§ Exercise details
Your answer should consist only of the lines below from the one with "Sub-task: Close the" through the one with "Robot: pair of", copied exactly.

§ Input
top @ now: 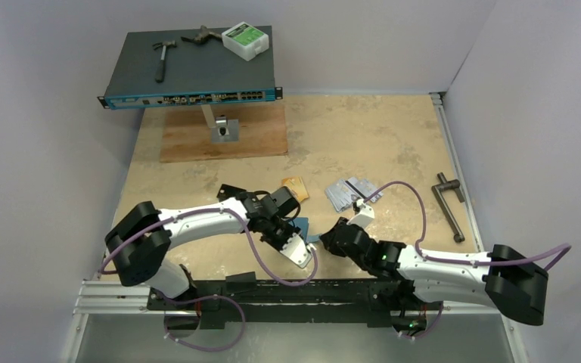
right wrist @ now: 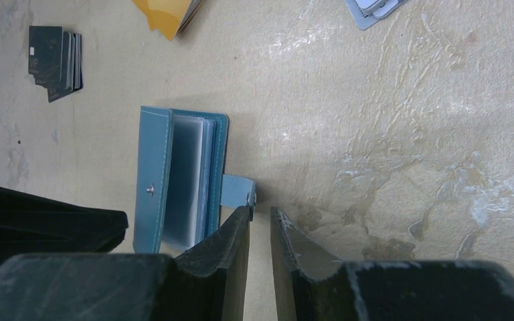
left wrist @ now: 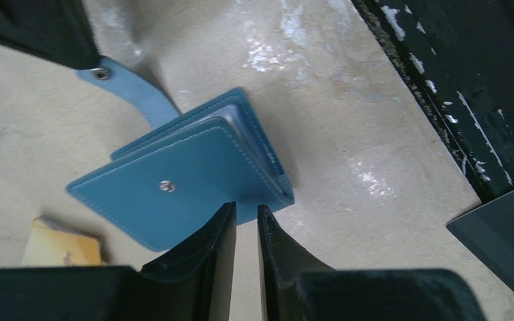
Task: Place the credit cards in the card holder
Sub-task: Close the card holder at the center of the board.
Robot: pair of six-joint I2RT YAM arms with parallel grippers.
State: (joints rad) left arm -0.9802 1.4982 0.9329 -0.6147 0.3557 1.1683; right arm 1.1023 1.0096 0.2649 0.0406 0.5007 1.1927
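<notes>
Beige marbled worktop, pale grey walls behind. Toward the near edge, between the two arms, the card holder: teal, lying on the surface, cover with its snap stud lifted a little off the paler glossy pockets, closing strap stretched out flat to one side. Beyond it and apart from it, the credit cards: an orange-gold pile just past the holder, a silver-grey fan with dark stripes farther toward the right arm's side.

Left end effector poised at the cover's free edge, jaws close together with only a thin slit between. Teal edge showing at the mouth of that slit, yet impossible to tell whether pinched or merely near. Right end effector on the strap side, likewise at a slim gap, bare worktop visible through it, nothing gripped. Strap's studded end touching the tip of one finger.

Farther out: a black stack left of the orange pile, a dark crank handle near the right border, a wooden board at the back, and above it a rack unit carrying a hammer and a white-and-green box.
</notes>
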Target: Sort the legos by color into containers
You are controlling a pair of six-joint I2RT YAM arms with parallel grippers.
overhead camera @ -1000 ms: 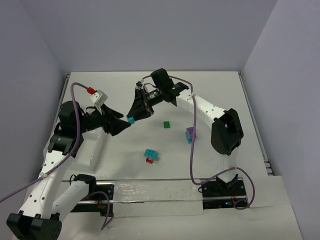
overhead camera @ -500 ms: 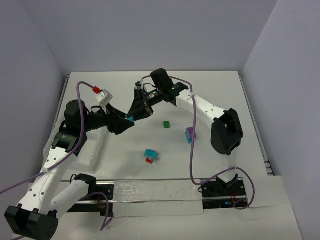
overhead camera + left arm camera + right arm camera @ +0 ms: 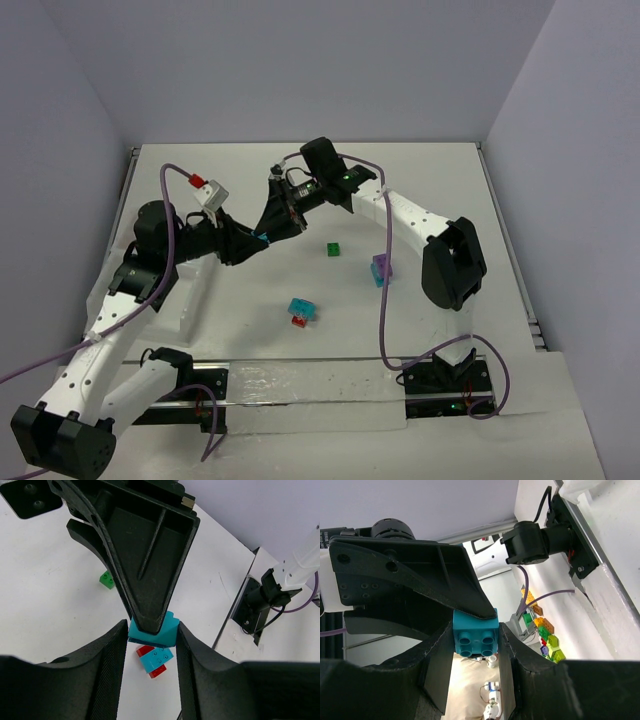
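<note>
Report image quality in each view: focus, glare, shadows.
Top external: even soft light, sharp throughout, faint shadows only, speckled sheen on the clear tray. Left wrist: cyan brick crisp, table bright but not blown out. Right wrist: same cyan brick crisp, background soft, white surface at right washed out.

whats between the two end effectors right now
One cyan brick, flanked by the fingers of the left end effector and of the right end effector. Both wrist views show it closely; top view too.
</note>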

§ Result of this task
Sub-task: Close the card holder at the center of the board.
Robot: pair of six-joint I2RT YAM arms with parallel grippers.

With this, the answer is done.